Task goal:
The answer is every line of the records that holds the word "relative", copied in full.

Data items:
+===+

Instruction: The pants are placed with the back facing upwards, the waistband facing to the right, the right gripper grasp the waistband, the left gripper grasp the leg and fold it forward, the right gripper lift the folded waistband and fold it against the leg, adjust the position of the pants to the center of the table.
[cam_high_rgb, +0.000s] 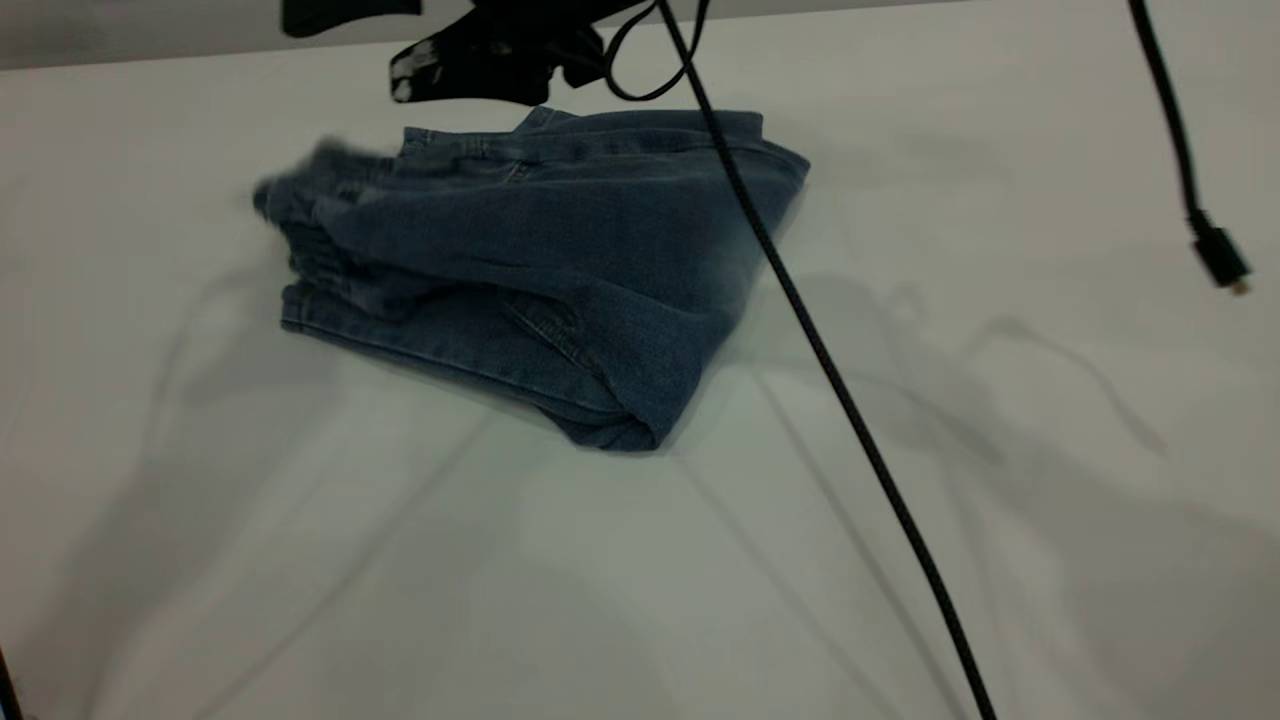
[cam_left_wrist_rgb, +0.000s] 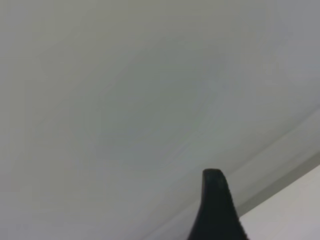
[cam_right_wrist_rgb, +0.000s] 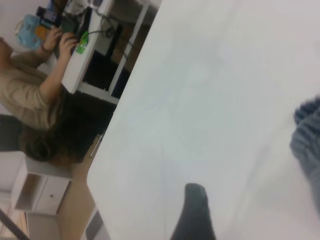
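Right gripper (cam_high_rgb: 480, 65), jaw state unclear, hangs behind the folded pants (cam_high_rgb: 540, 270); nudging them could undo the fold.

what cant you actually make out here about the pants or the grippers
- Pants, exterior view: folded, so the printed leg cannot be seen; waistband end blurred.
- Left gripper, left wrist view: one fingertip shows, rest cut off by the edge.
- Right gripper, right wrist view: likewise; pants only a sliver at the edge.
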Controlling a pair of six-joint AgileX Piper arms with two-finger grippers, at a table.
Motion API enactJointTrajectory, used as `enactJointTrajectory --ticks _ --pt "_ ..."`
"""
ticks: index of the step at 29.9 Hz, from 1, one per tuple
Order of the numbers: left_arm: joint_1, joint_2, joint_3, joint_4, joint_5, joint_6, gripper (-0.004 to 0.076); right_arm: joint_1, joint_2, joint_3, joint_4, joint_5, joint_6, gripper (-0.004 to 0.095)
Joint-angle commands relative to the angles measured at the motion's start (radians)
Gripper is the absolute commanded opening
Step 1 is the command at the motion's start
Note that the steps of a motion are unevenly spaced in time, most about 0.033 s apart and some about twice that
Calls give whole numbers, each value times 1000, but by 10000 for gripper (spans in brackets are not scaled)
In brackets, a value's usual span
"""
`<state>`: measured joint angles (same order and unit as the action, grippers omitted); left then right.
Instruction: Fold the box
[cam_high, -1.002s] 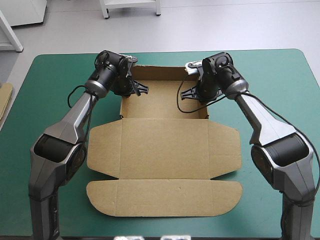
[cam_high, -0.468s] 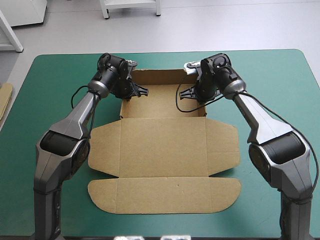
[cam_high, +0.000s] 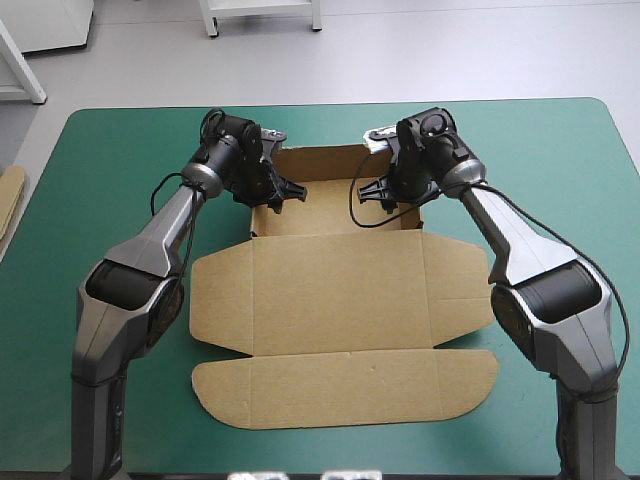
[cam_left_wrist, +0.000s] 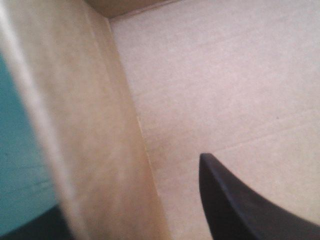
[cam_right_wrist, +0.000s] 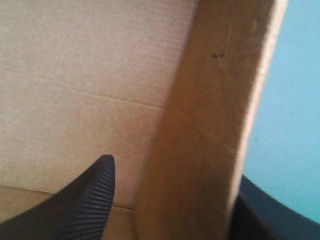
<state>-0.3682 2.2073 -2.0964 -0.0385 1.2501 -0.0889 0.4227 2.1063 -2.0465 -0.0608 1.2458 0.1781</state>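
Left gripper: narrow, clamped on the left side wall of the box; one black finger is inside the tray, the other outside over the cover.
Right gripper: narrow too, gripping the right side wall; the ribbed inner finger is inside, the outer finger against the wall's outside face.
Box: brown and open, lying on the bench between and behind both grippers; both held walls stand upright.
Tray floor: flat under the inner fingers.
Back wall: raised, just ahead of both grippers, spanning between them.
Lid: flat on the bench behind the grippers, with side flaps and rounded front flap spread out.
Bench: teal-green cover showing just outside each held wall.
Spare board: brown edge well off to the left gripper's outer side, beside the bench's left edge.
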Motion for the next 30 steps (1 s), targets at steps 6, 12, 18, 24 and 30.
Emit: enactJointTrajectory --ticks 6,12,18,24,30 --pt "-22 -141 -25 -71 -26 34 475 12 -62 -131 9 0 -23 564" --pt "-22 -165 -25 -65 -41 54 475 12 -62 -161 -13 -1 -18 554" --pt "-20 -152 -25 -55 -44 54 475 12 -62 -160 -61 -8 -15 554" --pt "-20 -151 -25 -15 -66 50 475 -14 -58 -160 -83 -42 -8 554" --pt "-1 -131 -25 -5 -94 43 475 -34 -59 -160 -79 -112 -11 554"
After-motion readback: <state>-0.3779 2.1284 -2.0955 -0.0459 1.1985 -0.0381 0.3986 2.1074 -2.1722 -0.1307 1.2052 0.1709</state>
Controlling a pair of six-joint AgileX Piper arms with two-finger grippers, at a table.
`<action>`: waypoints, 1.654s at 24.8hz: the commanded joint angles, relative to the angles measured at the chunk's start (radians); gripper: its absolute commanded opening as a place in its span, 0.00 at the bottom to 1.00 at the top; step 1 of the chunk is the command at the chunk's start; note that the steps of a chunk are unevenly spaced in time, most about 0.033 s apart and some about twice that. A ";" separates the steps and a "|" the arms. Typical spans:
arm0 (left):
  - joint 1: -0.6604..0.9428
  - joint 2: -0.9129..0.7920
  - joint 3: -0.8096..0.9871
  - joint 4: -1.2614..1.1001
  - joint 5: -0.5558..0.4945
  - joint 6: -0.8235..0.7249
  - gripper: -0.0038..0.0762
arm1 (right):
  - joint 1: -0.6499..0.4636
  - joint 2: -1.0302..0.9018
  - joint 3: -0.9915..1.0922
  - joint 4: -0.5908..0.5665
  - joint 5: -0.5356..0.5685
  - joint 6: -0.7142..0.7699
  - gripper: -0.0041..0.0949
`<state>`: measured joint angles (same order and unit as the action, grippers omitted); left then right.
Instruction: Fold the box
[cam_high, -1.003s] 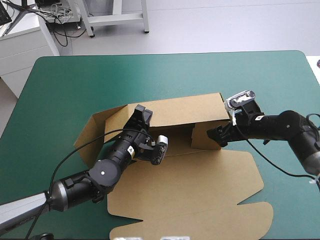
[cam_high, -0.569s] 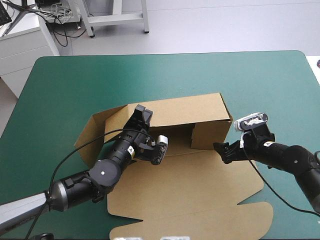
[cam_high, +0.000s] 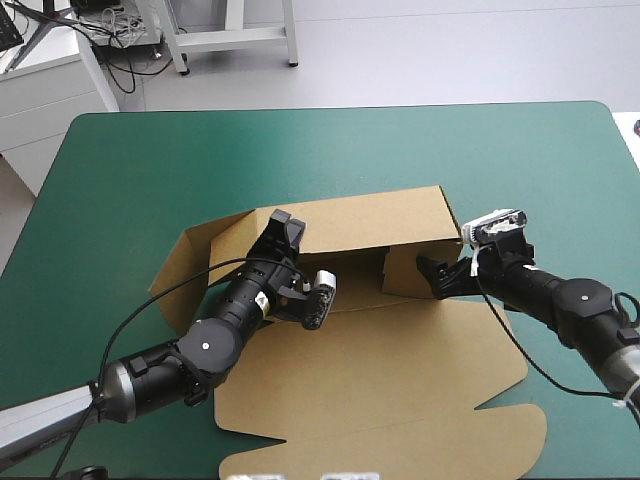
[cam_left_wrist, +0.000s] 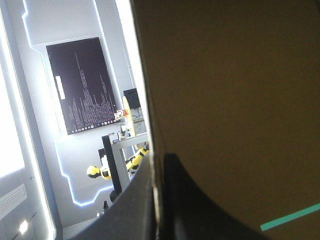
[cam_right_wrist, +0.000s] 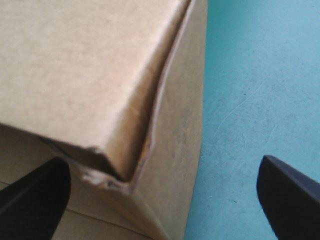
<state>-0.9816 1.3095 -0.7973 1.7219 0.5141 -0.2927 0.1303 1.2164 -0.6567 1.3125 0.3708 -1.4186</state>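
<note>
Where the brown box (cam_high: 400, 370) lies, the teal-green cover (cam_high: 150, 170) shows to its left, beyond it and to its right. Box only part-formed: broad flat sheet nearest the robot, long back wall raised behind it.

Box's left end: side flap stands tilted outward. Left gripper (cam_high: 283, 232) sits on the back wall's top edge, left of the box's middle. Fingers (cam_left_wrist: 200, 215) all but closed, pinching the board; in the left wrist view the box (cam_left_wrist: 225, 100) wall's edge runs straight down between them.

Box's right end: short end wall turned inward and upright, meeting the back wall at a corner. Right gripper (cam_high: 437, 275) at that end wall, fingers spread wide, gripping nothing. Right wrist view: the box (cam_right_wrist: 100, 75) corner fills the space ahead between the spread fingers (cam_right_wrist: 35, 195), seam ragged at its lower end, cover (cam_right_wrist: 250, 75) bare beside it. Contact with the board: cannot tell.
</note>
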 joint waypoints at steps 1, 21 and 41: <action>-0.004 -0.023 -0.022 0.079 -0.001 0.012 0.04 | 0.003 0.006 -0.024 0.093 0.011 -0.082 0.98; -0.004 -0.023 -0.022 0.079 0.002 -0.018 0.04 | 0.003 0.021 -0.026 0.151 0.098 -0.208 0.02; -0.066 -0.023 -0.022 0.079 0.065 -0.065 0.63 | 0.003 0.023 -0.028 0.158 -0.012 -0.236 0.02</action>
<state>-1.0103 1.3106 -0.7945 1.7228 0.4940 -0.3428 0.1323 1.2549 -0.6567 1.4353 0.3661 -1.6477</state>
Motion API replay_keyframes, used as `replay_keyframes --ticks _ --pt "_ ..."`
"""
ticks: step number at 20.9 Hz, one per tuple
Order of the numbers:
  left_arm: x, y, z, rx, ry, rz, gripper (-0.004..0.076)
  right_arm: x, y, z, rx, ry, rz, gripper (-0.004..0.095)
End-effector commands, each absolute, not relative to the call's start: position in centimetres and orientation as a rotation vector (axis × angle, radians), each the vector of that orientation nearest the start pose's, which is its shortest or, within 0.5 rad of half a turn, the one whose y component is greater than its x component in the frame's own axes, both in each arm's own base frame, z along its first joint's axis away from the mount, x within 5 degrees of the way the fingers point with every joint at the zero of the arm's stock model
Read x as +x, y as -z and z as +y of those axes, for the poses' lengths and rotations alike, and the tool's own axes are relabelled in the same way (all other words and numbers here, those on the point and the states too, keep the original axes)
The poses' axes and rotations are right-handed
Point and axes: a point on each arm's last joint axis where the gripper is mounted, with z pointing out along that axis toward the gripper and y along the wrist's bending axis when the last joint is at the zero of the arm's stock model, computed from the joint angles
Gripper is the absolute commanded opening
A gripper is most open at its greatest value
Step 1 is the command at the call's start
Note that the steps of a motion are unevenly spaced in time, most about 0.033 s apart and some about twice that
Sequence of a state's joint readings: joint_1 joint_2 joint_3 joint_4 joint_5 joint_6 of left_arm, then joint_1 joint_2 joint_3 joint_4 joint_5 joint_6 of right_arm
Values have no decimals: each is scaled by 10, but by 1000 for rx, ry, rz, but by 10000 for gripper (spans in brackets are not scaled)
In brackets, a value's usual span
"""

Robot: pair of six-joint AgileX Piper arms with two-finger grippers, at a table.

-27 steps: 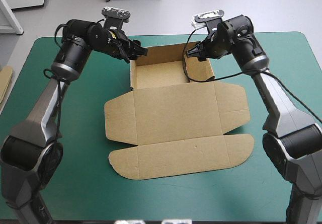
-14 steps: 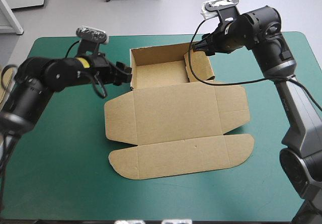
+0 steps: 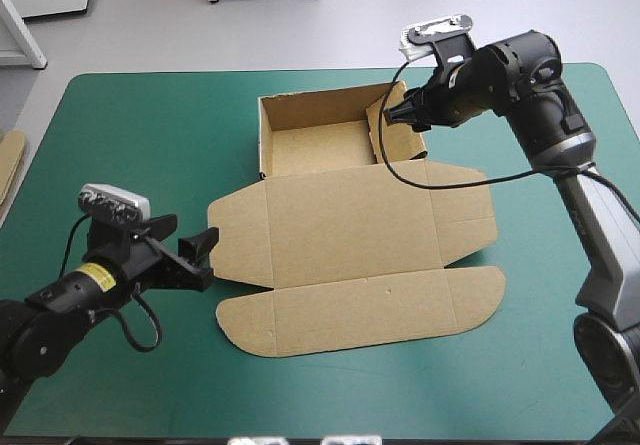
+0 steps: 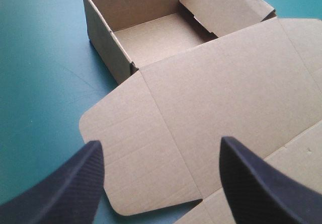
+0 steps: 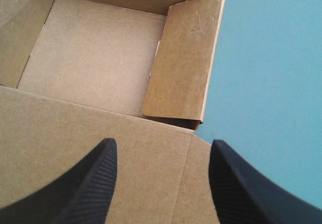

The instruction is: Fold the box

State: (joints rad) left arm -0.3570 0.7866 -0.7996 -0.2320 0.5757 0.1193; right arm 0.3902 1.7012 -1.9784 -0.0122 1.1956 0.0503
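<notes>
The largest change is on the left. Earlier the left gripper (image 3: 198, 257) was up at the far left corner of the box (image 3: 350, 235). It has since swung down to the near left of the counter (image 3: 130, 125), where it hangs low just beside the lid's left side flap (image 3: 235, 240). Its jaws are released and hold nothing.

The right gripper (image 3: 395, 115) has shifted far less. It remains over the tray's right wall (image 3: 398, 135) at the far right of the box, jaws likewise released, with no contact visible.

The box itself has not moved. It lies in the middle of the counter, with the raised tray toward the far edge and the lid flat toward the near edge, its front flap (image 3: 360, 310) nearest.

Judging from this, work on the tray's left wall seems to be finished, since that wall stands upright. The left arm is probably lining up on the lid's flap. The right wall leans inward and looks not yet seated, so the tray is probably unfinished on that side.

The teal-green cover lies smooth and bare all around the box, leaving free space on the left and near sides for both arms. A strip of spare board (image 3: 8, 165) shows at the counter's left edge, well apart from the box.
</notes>
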Motion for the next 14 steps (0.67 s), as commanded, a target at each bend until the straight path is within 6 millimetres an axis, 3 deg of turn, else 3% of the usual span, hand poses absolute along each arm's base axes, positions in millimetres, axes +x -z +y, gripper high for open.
replay_keyframes --ticks 1,7,11,14 --pt "132 -362 -61 322 425 1905 473 316 -461 129 -389 -239 2232 507" --pt "130 -354 -58 301 412 1858 473 307 -453 124 -354 -259 2150 507" --pt "131 -354 -58 297 408 1845 473 322 -455 122 -356 -149 2039 507" --pt "131 -354 -58 298 408 1846 473 350 -439 121 -269 -124 2116 549"
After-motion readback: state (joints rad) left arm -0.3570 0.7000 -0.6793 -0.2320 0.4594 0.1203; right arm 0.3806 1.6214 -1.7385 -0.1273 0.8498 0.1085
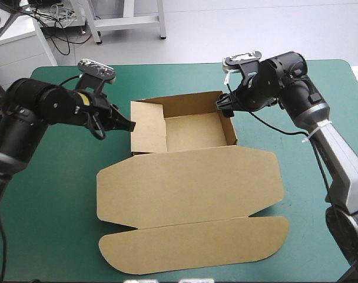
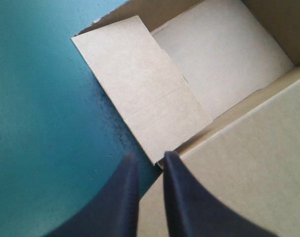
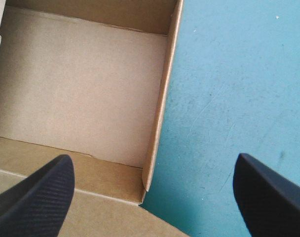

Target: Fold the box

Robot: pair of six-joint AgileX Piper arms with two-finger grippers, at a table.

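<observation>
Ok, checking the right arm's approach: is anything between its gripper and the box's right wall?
Nothing visible. The right gripper is open, and the right wall of the box shows unobstructed between its fingers.

Open passage over bare teal-green cover left, right and beyond the box. Tray floor is free from above; raised walls block sideways entry. Flat lid fills the near middle. The right gripper straddles the right wall, fingers wide apart. The left gripper is just beside the left flap.
</observation>
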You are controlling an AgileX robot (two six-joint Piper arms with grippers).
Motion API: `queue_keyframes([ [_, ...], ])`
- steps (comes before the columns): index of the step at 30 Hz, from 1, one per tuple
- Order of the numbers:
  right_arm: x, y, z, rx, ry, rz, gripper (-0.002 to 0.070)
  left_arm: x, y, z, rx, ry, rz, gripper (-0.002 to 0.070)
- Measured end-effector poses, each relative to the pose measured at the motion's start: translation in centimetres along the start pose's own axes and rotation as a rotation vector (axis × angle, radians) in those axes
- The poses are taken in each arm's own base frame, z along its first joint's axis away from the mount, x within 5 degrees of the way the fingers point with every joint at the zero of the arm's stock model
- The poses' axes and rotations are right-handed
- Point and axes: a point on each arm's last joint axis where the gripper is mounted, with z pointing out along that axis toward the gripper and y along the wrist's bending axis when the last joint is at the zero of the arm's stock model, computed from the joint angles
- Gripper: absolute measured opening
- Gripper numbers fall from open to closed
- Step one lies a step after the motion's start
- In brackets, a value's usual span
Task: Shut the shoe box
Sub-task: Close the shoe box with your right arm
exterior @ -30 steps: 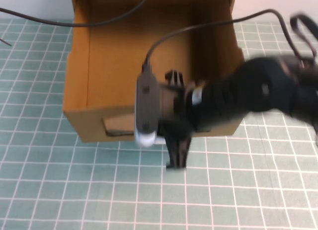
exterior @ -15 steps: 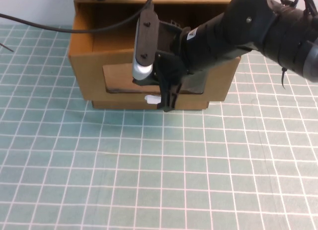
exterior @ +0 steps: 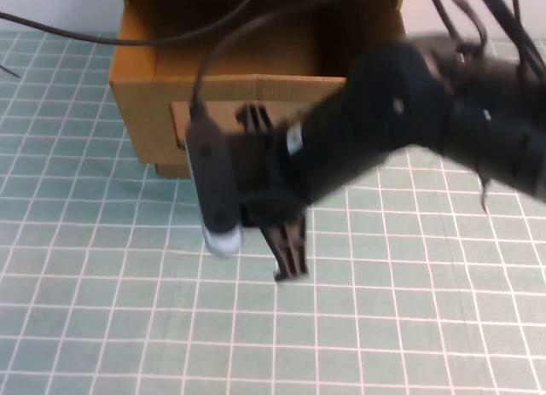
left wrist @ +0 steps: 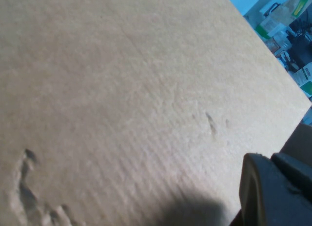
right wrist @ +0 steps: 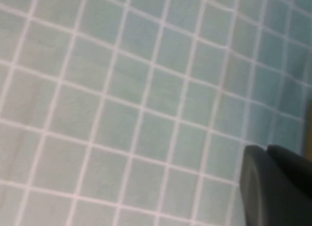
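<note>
The shoe box (exterior: 153,126) stands at the far middle of the mat. Its drawer sticks out toward me, with the inside showing behind the front panel. A corner of the window shows; my right arm hides the pull tab. My right gripper (exterior: 290,260) hangs over the mat a little in front of the drawer's front, fingers together and holding nothing. It shows shut over the green grid in the right wrist view (right wrist: 270,187). My left gripper (left wrist: 273,192) does not show in the high view. In the left wrist view it sits shut, close against a flat cardboard face (left wrist: 122,89).
A green grid cutting mat (exterior: 102,310) covers the table around and in front of the box. Black cables (exterior: 77,35) run across the box's far edge. My right arm (exterior: 401,130) reaches in from the right, across the box's front.
The drawer has slid back into its shell. My right gripper, at the drawer's front half a second ago, has drawn back toward me over the mat.
</note>
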Motion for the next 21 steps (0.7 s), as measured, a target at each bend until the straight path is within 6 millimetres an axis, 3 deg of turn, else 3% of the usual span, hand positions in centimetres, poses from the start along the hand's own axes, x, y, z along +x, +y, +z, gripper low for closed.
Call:
queue_keyframes([
  [5,2.2,2.6,2.3,0.0,0.062,-0.01,-0.0014,0.0,0.0,0.0,0.0,0.001,0.0,-0.0004],
  [8,3.1,3.0,3.6,0.079,0.074,-0.028,-0.0014,0.0,0.0,0.0,0.0,0.001,0.0,-0.0004],
  [16,4.9,0.1,5.7,0.381,0.064,-0.079,-0.0014,0.0,0.0,0.0,0.0,0.001,0.0,-0.0004],
  [21,7.1,-1.2,7.6,0.419,0.095,-0.058,-0.0014,0.0,0.0,0.0,0.0,0.001,0.0,-0.0004],
])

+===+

Output of the task:
Joint-angle commands relative to the angles measured at the motion's start (radians)
`<action>`: waypoints, 1.654s at 24.8hz: the commanded joint angles, relative to the angles measured at the chunk's start (radians); gripper: its absolute commanded opening as a place in its span, 0.00 at the bottom to 1.00 at the top; step 1 of the chunk is the command at the chunk's start; note that the steps of a chunk are unevenly spaced in time, most about 0.033 s apart and some about twice that. A ";" separates the steps and a "|" the arms. Typical spans:
End-effector commands, each absolute, not relative to the call's start: position in centimetres and orientation as a rotation vector (axis × angle, radians), each the vector of that orientation nearest the start pose's, which is its shortest or, within 0.5 rad of half a turn, the one whose y component is greater than its x component in the frame's own axes, both in each arm's own base frame, z along its first joint's axis away from the mount, x within 5 degrees of the way the fingers point with every joint at the zero of the arm's stock model
- Measured end-effector poses, each relative to the pose measured at the motion's start: translation in centimetres along the start pose's own axes and rotation as a rotation vector (axis × angle, radians) in those axes

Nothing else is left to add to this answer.